As he entered the kitchen a large, mean, snarling, Doberman met him. As he plastered himself against the wall, he called out for help.
Again, he heard, “Come in.”
Sliding against the wall, he entered the living room and saw a parrot in a cage. He said, “For heaven’s sake, is ‘Come in’ all you can say?”
The parrot laughed and said, “Sic ‘im.”
#2 A man came home from work one day to find his dog with his neighbor’s pet rabbit in his mouth. The rabbit was dead, and the guy panicked. He was sure his neighbors would demand that his dog be destroyed. So he took the dirty, chewed up rabbit into the house, gave it a bath, blow-dried its fur, and put it back into the cage in the neighbor’s garage, hoping they would think it died of natural causes.

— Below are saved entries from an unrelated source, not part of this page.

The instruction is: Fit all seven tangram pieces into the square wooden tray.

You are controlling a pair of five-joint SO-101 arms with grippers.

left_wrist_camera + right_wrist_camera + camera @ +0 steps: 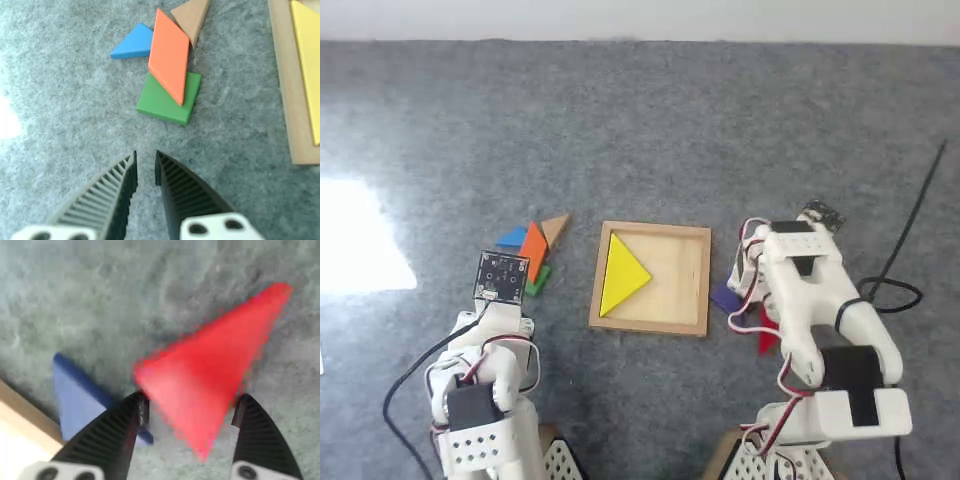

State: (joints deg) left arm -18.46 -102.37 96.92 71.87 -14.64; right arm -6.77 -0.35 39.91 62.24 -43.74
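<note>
Gripping the red triangle between its jaws, the right pincer sits beside the wooden tray, which holds a yellow triangle. The left pincer, narrowly parted, hovers near the green square.

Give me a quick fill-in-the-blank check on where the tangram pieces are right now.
The only piece inside the wooden tray is the ___ triangle.
The orange parallelogram rests partly on the ___ square.
The right hand is over the ___ triangle.
Missing words: yellow, green, red.
</note>
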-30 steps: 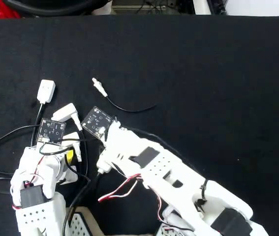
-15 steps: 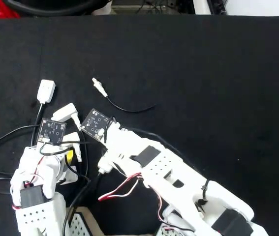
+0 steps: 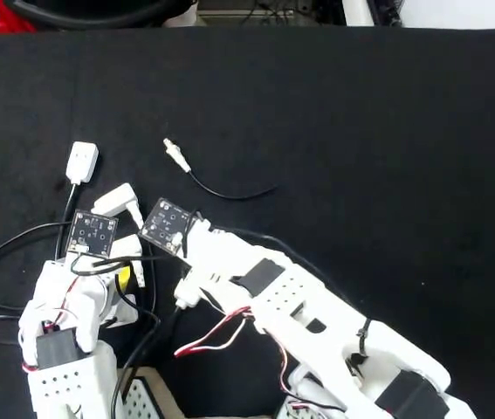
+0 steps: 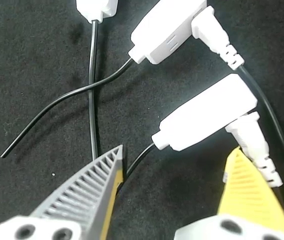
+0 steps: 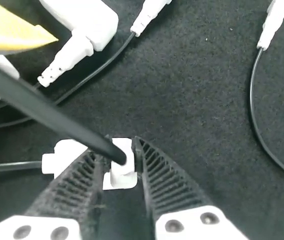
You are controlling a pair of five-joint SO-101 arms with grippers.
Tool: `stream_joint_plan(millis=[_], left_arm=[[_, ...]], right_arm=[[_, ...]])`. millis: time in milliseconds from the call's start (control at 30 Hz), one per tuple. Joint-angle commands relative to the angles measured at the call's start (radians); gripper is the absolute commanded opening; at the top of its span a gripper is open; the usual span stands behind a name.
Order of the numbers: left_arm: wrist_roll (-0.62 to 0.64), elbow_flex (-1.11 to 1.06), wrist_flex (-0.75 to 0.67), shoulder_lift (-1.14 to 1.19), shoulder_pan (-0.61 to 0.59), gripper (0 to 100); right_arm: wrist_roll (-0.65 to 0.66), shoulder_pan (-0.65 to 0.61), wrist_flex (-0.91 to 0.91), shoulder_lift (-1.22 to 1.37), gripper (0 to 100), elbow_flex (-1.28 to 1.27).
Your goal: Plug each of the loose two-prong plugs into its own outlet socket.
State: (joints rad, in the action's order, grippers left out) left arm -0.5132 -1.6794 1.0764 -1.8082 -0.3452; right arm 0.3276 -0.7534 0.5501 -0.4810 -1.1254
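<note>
Just ahead of my open left gripper (image 4: 178,151), between its grey and yellow fingers, lies a white outlet socket (image 4: 207,112) with a white plug (image 4: 252,145) joined to its end. A second socket (image 4: 167,30) beyond it also carries a plug (image 4: 214,32). My right gripper (image 5: 115,150) is shut on a small white plug (image 5: 120,170) with a black cable, low over the cloth. Another loose plug (image 3: 175,154) (image 5: 277,15) lies farther off with its thin black wire. A third white socket (image 3: 82,161) sits at the far left.
Black cables (image 3: 29,231) cross the black cloth around the left arm (image 3: 64,323). The right arm (image 3: 299,314) stretches in from the lower right. The left gripper's yellow finger (image 5: 11,30) sits close by the right gripper. Open cloth spreads to the right and back.
The right arm's wrist has shifted slightly to the left, toward the sockets. The left arm has stayed where it was.
</note>
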Motion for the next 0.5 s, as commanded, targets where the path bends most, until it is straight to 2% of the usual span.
stream_joint_plan(millis=[0, 200, 467], left_arm=[[-0.002, -0.019, 0.006, -0.011, 0.005, 32], [0.002, -0.019, 0.008, -0.011, 0.007, 32], [0.003, -0.019, 0.008, -0.011, 0.004, 32]], right_arm=[[-0.048, 0.028, -0.02, 0.031, 1.1, -0.002], [-0.054, 0.026, -0.04, -0.007, 1.1, 0.025], [-0.057, 0.031, 0.183, -0.346, 1.1, 0.054]])
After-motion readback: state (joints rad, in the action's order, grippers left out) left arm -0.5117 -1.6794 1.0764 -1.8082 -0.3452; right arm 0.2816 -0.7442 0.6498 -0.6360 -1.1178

A few days later, his neighbor called across the hedge to the guy: “Did you hear Fluffy died?”
The guy stammered around a bit and said, “Um . . . no, um, what happened?”
The neighbor replied, “We just found him dead in his cage one day. But the weird thing is that the day after we buried him, we went out into the garage and a someone had dug him up, given him a bath, and put him back into the cage. There are some really sick people out there!”